> _Information provided_
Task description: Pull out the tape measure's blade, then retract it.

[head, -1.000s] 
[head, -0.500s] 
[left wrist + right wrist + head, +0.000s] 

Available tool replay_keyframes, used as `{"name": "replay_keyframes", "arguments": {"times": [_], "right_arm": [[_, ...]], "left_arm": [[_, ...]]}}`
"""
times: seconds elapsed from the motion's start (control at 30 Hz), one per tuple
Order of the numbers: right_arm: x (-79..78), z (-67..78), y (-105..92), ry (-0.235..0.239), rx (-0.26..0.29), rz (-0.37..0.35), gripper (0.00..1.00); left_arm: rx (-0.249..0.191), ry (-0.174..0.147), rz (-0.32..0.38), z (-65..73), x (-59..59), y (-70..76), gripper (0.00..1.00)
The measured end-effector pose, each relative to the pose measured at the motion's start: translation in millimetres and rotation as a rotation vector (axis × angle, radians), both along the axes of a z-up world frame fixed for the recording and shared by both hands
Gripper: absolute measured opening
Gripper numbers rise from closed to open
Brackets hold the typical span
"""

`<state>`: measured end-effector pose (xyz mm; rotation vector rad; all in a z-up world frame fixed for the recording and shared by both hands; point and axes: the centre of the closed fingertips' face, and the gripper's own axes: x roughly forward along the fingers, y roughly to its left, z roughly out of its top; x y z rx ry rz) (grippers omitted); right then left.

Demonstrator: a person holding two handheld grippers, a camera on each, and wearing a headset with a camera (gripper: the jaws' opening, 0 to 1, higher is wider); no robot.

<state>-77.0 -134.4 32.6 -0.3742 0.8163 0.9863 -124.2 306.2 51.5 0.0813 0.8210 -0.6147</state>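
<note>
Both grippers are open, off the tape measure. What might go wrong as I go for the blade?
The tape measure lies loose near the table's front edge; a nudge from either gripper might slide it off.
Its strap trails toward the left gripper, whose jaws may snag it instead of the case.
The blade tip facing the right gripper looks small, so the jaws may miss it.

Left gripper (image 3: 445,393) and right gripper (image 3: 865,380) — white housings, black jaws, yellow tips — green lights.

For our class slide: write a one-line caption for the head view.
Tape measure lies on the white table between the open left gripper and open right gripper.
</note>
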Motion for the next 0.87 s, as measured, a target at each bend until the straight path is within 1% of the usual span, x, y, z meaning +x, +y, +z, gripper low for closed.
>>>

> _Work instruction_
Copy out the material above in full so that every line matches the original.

> _Expected answer_
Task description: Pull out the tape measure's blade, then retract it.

[head, -1.000s] 
[head, -0.500s] 
[left wrist + right wrist + head, +0.000s] 

Available tool replay_keyframes, used as `{"name": "replay_keyframes", "arguments": {"times": [_], "right_arm": [[_, ...]], "left_arm": [[_, ...]]}}`
"""
times: seconds elapsed from the motion's start (control at 30 Hz), one per tuple
Order of the numbers: right_arm: x (-79..78), z (-67..78), y (-105..92), ry (-0.235..0.239), rx (-0.26..0.29), rz (-0.37..0.35), gripper (0.00..1.00); left_arm: rx (-0.249..0.191), ry (-0.174..0.147), rz (-0.32..0.38), z (-65..73), x (-59..59), y (-70..76), gripper (0.00..1.00)
The measured end-effector pose, each relative to the pose measured at the motion's start: translation in millimetres and rotation as a rotation vector (axis × angle, radians), both along the axes of a z-up world frame fixed for the recording and shared by both hands
Gripper: absolute measured opening
Gripper numbers rise from closed to open
Brackets hold the typical span
"""

`<state>`: measured end-effector pose (xyz mm; rotation vector rad; all in a z-up world frame fixed for the recording and shared by both hands; point and axes: the centre of the closed fingertips' face, and the gripper's own axes: x roughly forward along the fingers, y roughly to its left, z roughly out of its top; x y z rx ry rz) (grippers omitted); right then left.

Demonstrator: a person holding two handheld grippers, a camera on each, and wearing a headset with a camera (gripper: the jaws' opening, 0 to 1, higher is wider); no robot.

<state>-77.0 -134.4 32.6 -0.3742 0.8163 0.9863 -124.2 306.2 51.5 0.0813 0.8210 -0.6147</state>
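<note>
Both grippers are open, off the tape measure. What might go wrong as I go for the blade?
The tape measure lies loose near the table's front edge; a nudge from either gripper might slide it off.
Its strap trails toward the left gripper, whose jaws may snag it instead of the case.
The blade tip facing the right gripper looks small, so the jaws may miss it.

Left gripper (image 3: 445,393) and right gripper (image 3: 865,380) — white housings, black jaws, yellow tips — green lights.

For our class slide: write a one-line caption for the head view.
Tape measure lies on the white table between the open left gripper and open right gripper.
</note>
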Motion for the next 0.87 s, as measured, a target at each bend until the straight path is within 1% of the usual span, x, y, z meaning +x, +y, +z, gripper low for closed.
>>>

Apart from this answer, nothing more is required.